We now return to your scheduled programming.
Humans speculate. It’s in our nature. Rumors become folklore. Danger becomes myth. Often for good reason. In abandoned factories, there’s usually a sick fuck waiting in the dark to do terrible things.
But Michael was about to learn that sometimes, the truth is stranger.
Like an underground children’s beauty pageant.
He stared, mouth agape, at the glitz and glam. The auditorium sparkled. Posters of dolled-up kids hung over the balconies. A girl in yellow twirled down a lit runway of crimson and ocean blue.
“This is the Factory?” Michael asked.
“Damn straight,” Smalls said. “We launch stars. Off the record, of course.”
“So this isn’t a trafficking ring?”
“Bitch what? That what you Quackheads think? We’re criminals, not monsters.”
He gently patted a kid on the head.
“I thought they banned pageants. Something about child exploitation. Like they did with family vloggers.”
“We know. That’s why we’re out here in society’s ass crack. Bribes keep things moving. Parents love showing off their kids. We give them a place to do it. Now shut up. Malone’s waiting.”
Michael kept quiet.
At least it wasn’t a sex dungeon.
But then, why was he brought here?
What would break him?
They led him through twisting halls to Malone’s lounge. Luxury radiated from every surface. Plush furniture. Rare liquor. A massive window overlooking the show.

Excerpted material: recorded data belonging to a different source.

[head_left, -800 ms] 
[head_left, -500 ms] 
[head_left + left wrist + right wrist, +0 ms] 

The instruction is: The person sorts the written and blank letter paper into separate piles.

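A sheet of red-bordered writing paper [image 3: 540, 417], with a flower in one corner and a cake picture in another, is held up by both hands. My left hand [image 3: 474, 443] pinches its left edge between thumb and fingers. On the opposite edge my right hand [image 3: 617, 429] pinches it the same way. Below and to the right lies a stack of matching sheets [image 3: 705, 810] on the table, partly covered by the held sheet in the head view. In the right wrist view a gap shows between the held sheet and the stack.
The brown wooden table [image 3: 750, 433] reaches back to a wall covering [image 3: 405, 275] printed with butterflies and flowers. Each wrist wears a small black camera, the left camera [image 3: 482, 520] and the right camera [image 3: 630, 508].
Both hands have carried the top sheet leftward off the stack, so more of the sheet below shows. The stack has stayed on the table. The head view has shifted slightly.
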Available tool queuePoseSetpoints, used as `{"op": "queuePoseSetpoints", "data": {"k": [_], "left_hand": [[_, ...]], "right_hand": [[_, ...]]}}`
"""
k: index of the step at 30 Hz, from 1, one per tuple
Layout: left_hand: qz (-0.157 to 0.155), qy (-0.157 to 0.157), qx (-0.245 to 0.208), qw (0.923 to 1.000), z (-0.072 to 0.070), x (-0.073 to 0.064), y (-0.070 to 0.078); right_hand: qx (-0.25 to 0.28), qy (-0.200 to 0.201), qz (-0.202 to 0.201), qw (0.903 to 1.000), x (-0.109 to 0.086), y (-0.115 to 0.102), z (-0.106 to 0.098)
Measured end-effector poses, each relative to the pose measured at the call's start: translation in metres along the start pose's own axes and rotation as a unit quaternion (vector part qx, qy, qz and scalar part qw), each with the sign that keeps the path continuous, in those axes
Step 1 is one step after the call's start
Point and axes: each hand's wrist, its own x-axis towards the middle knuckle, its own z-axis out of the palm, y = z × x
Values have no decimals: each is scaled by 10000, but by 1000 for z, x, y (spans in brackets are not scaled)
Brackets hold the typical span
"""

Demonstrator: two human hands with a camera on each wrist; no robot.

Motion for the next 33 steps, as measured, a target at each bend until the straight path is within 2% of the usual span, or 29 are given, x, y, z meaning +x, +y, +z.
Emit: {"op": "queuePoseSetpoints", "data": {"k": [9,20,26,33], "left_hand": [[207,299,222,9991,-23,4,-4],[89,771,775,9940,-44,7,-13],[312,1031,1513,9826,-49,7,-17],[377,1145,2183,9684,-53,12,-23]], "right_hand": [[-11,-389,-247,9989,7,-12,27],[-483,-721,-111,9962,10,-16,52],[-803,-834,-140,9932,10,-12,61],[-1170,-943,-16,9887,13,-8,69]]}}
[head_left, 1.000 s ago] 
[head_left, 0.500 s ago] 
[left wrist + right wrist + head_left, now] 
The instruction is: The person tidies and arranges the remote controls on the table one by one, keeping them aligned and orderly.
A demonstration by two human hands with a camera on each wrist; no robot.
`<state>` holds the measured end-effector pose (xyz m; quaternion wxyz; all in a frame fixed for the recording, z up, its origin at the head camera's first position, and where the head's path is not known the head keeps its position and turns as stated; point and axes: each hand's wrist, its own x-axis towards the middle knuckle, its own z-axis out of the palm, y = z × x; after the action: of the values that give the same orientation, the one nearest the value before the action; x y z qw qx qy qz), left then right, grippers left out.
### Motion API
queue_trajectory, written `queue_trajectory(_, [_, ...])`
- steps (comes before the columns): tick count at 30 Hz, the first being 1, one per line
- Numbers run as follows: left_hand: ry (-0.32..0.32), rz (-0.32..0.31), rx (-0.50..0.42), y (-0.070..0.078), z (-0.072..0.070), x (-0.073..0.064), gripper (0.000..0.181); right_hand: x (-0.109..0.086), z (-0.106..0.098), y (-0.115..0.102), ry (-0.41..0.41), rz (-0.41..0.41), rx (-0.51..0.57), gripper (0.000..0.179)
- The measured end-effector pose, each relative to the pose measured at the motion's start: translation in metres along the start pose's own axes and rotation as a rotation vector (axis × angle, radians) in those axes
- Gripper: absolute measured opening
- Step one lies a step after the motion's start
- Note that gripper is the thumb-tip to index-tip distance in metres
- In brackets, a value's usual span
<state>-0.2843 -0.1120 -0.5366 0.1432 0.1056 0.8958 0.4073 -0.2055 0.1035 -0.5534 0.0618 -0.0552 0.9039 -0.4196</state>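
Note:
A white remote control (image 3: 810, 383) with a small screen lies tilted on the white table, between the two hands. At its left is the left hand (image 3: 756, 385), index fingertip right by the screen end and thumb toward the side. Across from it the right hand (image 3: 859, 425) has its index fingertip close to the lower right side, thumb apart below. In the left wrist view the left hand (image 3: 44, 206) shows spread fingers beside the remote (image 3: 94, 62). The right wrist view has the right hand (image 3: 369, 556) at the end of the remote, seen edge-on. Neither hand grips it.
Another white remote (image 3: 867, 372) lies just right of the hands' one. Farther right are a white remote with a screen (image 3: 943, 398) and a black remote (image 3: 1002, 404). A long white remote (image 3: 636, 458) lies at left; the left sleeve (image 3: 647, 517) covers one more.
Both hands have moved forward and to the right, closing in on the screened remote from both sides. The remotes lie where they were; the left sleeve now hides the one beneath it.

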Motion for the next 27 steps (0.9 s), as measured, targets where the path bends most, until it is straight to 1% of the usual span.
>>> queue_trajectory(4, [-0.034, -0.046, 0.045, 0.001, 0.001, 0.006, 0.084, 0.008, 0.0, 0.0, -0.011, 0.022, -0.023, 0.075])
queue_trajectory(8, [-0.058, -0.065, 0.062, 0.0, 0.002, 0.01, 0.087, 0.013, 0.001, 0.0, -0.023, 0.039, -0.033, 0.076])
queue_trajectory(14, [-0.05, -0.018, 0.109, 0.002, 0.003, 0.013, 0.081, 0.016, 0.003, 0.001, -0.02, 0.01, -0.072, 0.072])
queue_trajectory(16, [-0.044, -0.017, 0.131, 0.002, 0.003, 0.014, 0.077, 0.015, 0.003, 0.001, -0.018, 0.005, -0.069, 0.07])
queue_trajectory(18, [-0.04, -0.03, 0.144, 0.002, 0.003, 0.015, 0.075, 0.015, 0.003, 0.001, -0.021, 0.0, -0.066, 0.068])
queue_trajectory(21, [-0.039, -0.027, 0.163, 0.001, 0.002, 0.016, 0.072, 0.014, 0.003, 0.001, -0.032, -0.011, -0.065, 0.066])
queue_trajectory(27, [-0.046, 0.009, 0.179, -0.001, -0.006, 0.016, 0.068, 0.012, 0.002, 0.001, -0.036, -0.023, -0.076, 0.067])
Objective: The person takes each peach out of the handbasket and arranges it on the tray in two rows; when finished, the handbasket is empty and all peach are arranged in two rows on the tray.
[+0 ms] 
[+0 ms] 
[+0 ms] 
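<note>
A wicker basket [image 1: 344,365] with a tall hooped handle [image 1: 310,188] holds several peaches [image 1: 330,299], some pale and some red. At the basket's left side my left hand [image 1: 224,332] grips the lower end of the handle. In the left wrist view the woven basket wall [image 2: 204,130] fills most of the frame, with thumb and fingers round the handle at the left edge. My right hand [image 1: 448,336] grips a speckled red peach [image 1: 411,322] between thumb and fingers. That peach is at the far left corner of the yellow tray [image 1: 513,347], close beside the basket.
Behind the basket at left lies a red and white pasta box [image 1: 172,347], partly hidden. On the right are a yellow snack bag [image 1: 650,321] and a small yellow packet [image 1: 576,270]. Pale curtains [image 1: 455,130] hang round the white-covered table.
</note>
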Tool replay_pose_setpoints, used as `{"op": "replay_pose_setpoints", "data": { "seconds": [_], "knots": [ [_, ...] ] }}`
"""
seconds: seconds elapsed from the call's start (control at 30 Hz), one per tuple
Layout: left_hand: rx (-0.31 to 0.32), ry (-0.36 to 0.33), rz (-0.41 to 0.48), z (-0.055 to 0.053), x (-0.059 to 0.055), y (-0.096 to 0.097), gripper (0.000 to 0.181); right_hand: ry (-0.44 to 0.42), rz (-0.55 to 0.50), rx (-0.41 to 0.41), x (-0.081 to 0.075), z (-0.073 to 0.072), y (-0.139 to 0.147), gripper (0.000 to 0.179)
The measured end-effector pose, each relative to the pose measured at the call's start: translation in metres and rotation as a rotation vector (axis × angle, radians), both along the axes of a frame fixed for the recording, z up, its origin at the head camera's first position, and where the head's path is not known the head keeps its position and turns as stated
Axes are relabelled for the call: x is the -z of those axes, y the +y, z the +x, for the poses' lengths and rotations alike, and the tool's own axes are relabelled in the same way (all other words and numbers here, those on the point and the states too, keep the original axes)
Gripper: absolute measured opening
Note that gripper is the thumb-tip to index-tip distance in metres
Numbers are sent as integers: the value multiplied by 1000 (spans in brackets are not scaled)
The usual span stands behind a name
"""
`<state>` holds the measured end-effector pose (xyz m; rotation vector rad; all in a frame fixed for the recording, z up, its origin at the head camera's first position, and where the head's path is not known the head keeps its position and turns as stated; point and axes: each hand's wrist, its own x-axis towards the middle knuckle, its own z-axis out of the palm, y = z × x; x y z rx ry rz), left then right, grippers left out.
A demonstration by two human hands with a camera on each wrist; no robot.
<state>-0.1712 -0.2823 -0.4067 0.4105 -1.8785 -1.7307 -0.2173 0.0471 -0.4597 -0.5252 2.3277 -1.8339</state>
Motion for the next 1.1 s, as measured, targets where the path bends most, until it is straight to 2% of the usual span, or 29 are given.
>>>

Malone rose from the couch.
“What’s this?” he asked, blue glitter on his brow catching the light. Black suit. Blue lipstick.
“Harlem’s guy,” Smalls said, handing off the photo.
Malone’s eyes lit up.
“I told them already,” Michael said. “I don’t know Harlem.”
Malone began pacing.
“Liar, liar, pants on fire. I think you’re a man for hire.”
He rhymes.
Of course he does.
“What would I even be hired for?” Michael asked. “This place isn’t what I expected.”
“My apologies if Little Glimmer Galore failed to satisfy Harlem’s whore,” Malone snapped, pressing the photo to Michael’s face. “Talent snatching now? That prick! I had a deal with the boy’s mother. Must be a mole. A traitor. Smalls, find the rat.”
“No one slips past me,” Smalls said, cracking his knuckles.
“This isn’t the only underground pageant?” Michael asked, stunned.
He had no idea how big the business really was.
Malone backhanded him, glitter spraying into the air. Things had taken a frightening turn.
“If you’re not working for Harlem, then what? You some kind of pedophile?” he barked, dropping the rhyme. “For God’s sake, Smalls, where do you find these people?”
“Oh come on!” Michael said.
Malone smacked him again.
The glitter was a nice touch, though.
“You don’t listen well, do you?” Malone said, flexing his hand. “I don’t care what else you have to say. I’ve heard enough. Same old story. Children’s pageantry is war. If Little Glimmer Galore wants to dominate, I can’t let my guard down.”
“Please,” Michael begged. “I’m telling the truth!”
“Smalls, I swear to FUCK, get this man out of my sight or I’ll kill him myself!”
Smalls didn’t hesitate. He grabbed Michael by the scruff and dragged him like a stripper out of a church.
“Where are you taking me?” Michael asked, now manhandled rougher than ever.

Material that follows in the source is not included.